Posted Friday, November 29, 2013
— News

A  Passion for Forested and Agricultural Land Conservation

By Bob Durand, Massachusetts Secretary of the Environment (1999 – 2003)

It’s great to be back at Mount Grace.  I think it was 10 years ago that I spoke at the 15th annual meeting.  I remember then the passion of your board, it’s board president and executive director for land conservation having had the privilege to work with them my four years as Secretary of Environmental Affairs under Governor Paul Celluci and Governor Jane Swift.  So congratulations on getting to 25 years with 25,000 acres preserved.

Leigh asked me to say a few words about the Tully initiative.  Before I do, I thought by way of background that you should know I have a special affinity to this part of the state - growing up in Hudson, Massachusetts, listening to stories from my father about living in Athol where his parents, my grandparents, worked as many French Canadian Catholics did for the burgeoning shoe industry of the time, and playing along the Millers River.     

It would be years later that many of my hunting and fishing buddies would come out to the North Quabbin to hunt grouse and fly fish for trout, and still years after that I met Senator Bob Wetmore who I sat beside for 9 years in the state senate when we would share stories about the beautiful natural resources in his district.

So as a newly appointed Secretary of the Environment, when I was invited to the dedication of the Wetmore property round Jacob’s Ridge, I was once again smitten by the seemingly unregimented landscape before me.  It reminded me of places of my youth that have been subsequently fragmented by roads, bridges and developments.  I said to my staff at that time, we need to do everything in our power to protect this valuable resource.  Around this time I had been talking with Keith Ross about the North Quabbin Landscape Partnership, and having made a promise to Secretary Hank Foster and later to David Foster of the Harvard Forest not to forget the forests of Massachusetts as Secretary of the Environment, all of the pieces were coming together.  

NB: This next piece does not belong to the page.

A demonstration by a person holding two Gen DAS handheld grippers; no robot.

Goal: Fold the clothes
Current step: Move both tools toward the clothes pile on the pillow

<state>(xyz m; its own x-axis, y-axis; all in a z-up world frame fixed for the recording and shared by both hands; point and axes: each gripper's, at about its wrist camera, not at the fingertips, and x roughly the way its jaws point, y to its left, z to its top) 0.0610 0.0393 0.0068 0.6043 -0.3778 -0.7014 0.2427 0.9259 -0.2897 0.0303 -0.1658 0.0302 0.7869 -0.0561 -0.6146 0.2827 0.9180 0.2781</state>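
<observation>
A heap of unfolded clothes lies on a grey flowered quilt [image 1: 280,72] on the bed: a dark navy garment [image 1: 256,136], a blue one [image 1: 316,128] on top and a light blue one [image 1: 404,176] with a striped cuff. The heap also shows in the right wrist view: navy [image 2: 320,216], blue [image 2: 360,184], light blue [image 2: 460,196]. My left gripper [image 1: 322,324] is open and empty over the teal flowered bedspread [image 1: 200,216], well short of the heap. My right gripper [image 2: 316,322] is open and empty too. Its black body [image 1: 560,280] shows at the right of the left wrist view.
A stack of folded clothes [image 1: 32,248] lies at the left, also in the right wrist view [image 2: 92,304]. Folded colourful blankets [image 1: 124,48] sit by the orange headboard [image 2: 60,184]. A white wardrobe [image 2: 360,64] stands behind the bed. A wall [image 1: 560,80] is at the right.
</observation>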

While serving as a state senator and chair of the Natural Resources and Agriculture Committee, it had been on an international trip to Russia where I was introduced to the first bio-reserve.  Everything clicked.  If not in Massachusetts, why not?  Having seen the development sprawl along Interstate 128, Interstate 495,and I-190 near Worcester, I felt we only had a decade to preserve the open spaces and wildlife habitat that are necessary to ensure quality of life that will connect future generations to nature.

So it was in the fall of 2000, I met Leigh Youngblood at Ralph Long’s restaurant in Athol with Chuck Anastas, my chief of staff, and Arthur Bergeron, my under secretary for land protection. I had the power of 5 state agencies and 3500 employees.  Leigh had herself and one staff person.  I told Leigh our predicament, we wanted to protect 200,000 acres of land and create a couple of bio-reserves of 15,000 acres or more around Massachusetts, and we only had a few years to do it.  I asked her if she could spend over a million dollars on protecting 1000 acres of land within the Tully area in a year, and we promised more funding the following year if she could – a lot more funding.  You could see the wheels turning and honestly she said I can try, but I’m going to need more help!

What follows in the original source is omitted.